REQUIRED ACTION:
The response must consist of the lines below from the one with "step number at" through the one with "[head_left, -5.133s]", exactly as they appear and with both ends kept.

INFORMATION PROVIDED:
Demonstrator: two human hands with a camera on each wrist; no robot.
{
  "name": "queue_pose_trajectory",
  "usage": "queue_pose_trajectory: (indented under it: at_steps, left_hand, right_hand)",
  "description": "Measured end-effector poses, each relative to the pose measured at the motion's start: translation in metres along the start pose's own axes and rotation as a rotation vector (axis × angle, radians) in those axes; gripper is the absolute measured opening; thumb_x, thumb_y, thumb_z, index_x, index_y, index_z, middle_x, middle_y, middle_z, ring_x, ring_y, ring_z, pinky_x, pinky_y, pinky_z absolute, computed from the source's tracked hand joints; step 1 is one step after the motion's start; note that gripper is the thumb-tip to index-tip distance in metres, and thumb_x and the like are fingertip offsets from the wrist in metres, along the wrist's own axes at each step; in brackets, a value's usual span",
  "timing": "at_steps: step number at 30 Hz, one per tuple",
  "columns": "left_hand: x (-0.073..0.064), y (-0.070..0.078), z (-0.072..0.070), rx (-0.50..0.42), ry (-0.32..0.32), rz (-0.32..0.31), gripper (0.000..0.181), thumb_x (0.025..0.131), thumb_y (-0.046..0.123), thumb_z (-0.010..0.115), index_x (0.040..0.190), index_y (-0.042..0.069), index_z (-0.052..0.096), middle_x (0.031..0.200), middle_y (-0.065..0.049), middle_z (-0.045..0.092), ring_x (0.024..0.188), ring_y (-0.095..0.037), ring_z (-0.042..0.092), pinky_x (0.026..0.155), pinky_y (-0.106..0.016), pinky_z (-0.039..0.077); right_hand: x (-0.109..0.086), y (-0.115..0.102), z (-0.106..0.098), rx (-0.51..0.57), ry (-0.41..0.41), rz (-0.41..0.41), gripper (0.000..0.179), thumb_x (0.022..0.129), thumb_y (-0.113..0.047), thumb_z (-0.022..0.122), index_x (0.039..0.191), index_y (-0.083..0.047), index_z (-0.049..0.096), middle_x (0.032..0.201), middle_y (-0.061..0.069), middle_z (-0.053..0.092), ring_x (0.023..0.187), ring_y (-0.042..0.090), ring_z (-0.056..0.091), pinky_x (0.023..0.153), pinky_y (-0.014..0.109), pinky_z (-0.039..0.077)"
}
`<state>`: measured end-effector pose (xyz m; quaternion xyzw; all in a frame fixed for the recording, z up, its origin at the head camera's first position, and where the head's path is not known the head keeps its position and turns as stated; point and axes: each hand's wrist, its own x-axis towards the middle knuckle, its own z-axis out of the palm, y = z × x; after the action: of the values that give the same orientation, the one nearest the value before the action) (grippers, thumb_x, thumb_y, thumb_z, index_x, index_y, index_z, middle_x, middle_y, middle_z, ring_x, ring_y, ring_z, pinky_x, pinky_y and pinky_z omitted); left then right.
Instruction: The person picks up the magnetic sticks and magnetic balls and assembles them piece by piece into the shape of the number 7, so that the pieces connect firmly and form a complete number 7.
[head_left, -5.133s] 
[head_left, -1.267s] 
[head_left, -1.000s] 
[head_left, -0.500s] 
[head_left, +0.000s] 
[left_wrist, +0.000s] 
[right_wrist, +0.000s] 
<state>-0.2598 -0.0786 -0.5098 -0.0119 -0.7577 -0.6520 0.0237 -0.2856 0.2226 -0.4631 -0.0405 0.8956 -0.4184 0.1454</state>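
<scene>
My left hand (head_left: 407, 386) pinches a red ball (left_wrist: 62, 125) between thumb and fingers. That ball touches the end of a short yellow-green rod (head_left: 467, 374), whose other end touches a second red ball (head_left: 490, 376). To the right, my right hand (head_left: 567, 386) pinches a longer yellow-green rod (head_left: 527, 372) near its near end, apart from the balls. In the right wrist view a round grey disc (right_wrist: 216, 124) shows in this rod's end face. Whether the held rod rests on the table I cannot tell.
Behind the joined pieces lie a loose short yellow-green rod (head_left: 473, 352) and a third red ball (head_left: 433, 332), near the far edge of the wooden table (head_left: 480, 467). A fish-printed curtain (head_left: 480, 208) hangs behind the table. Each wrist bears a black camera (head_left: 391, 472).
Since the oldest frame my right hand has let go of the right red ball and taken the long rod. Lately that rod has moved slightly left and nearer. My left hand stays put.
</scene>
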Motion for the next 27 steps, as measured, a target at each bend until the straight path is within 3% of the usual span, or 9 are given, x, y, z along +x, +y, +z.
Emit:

SOLVED EXERCISE:
  "timing": "at_steps: step number at 30 Hz, one per tuple",
  "columns": "left_hand: x (-0.073..0.064), y (-0.070..0.078), z (-0.072..0.070), rx (-0.50..0.42), ry (-0.32..0.32), rz (-0.32..0.31), gripper (0.000..0.181), thumb_x (0.025..0.131), thumb_y (-0.046..0.123), thumb_z (-0.010..0.115), index_x (0.040..0.190), index_y (-0.042..0.069), index_z (-0.052..0.096), middle_x (0.031..0.200), middle_y (-0.065..0.049), middle_z (-0.045..0.092), ring_x (0.024..0.188), ring_y (-0.095..0.037), ring_z (-0.042..0.092), pinky_x (0.026..0.155), pinky_y (-0.106..0.016), pinky_z (-0.039..0.077); right_hand: x (-0.109..0.086), y (-0.115..0.102), z (-0.106..0.098), rx (-0.51..0.57), ry (-0.41..0.41), rz (-0.41..0.41), gripper (0.000..0.179), thumb_x (0.022..0.129), thumb_y (-0.113..0.047), thumb_z (-0.022..0.122), index_x (0.039..0.191), index_y (-0.083..0.047), index_z (-0.049..0.096), middle_x (0.032..0.201), middle_y (-0.061..0.069), middle_z (-0.053..0.092), ring_x (0.023..0.187), ring_y (-0.042..0.090), ring_z (-0.056..0.091), pinky_x (0.023..0.153), pinky_y (-0.014..0.109), pinky_z (-0.039..0.077)"
}
`<state>`: measured end-effector pose (xyz m; quaternion xyzw; all in a frame fixed for the recording, z up, its origin at the head camera's first position, and where the head's path is not known the head keeps its position and turns as stated; point and axes: each hand's wrist, its own x-axis towards the middle knuckle, its own z-axis out of the palm, y = z × x; after the action: of the values that give the same orientation, the one nearest the value before the action) (grippers, thumb_x, thumb_y, thumb_z, index_x, index_y, index_z, middle_x, middle_y, middle_z, ring_x, ring_y, ring_z, pinky_x, pinky_y and pinky_z omitted); left then right.
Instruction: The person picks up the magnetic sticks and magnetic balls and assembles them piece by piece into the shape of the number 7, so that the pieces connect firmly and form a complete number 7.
[head_left, -5.133s] 

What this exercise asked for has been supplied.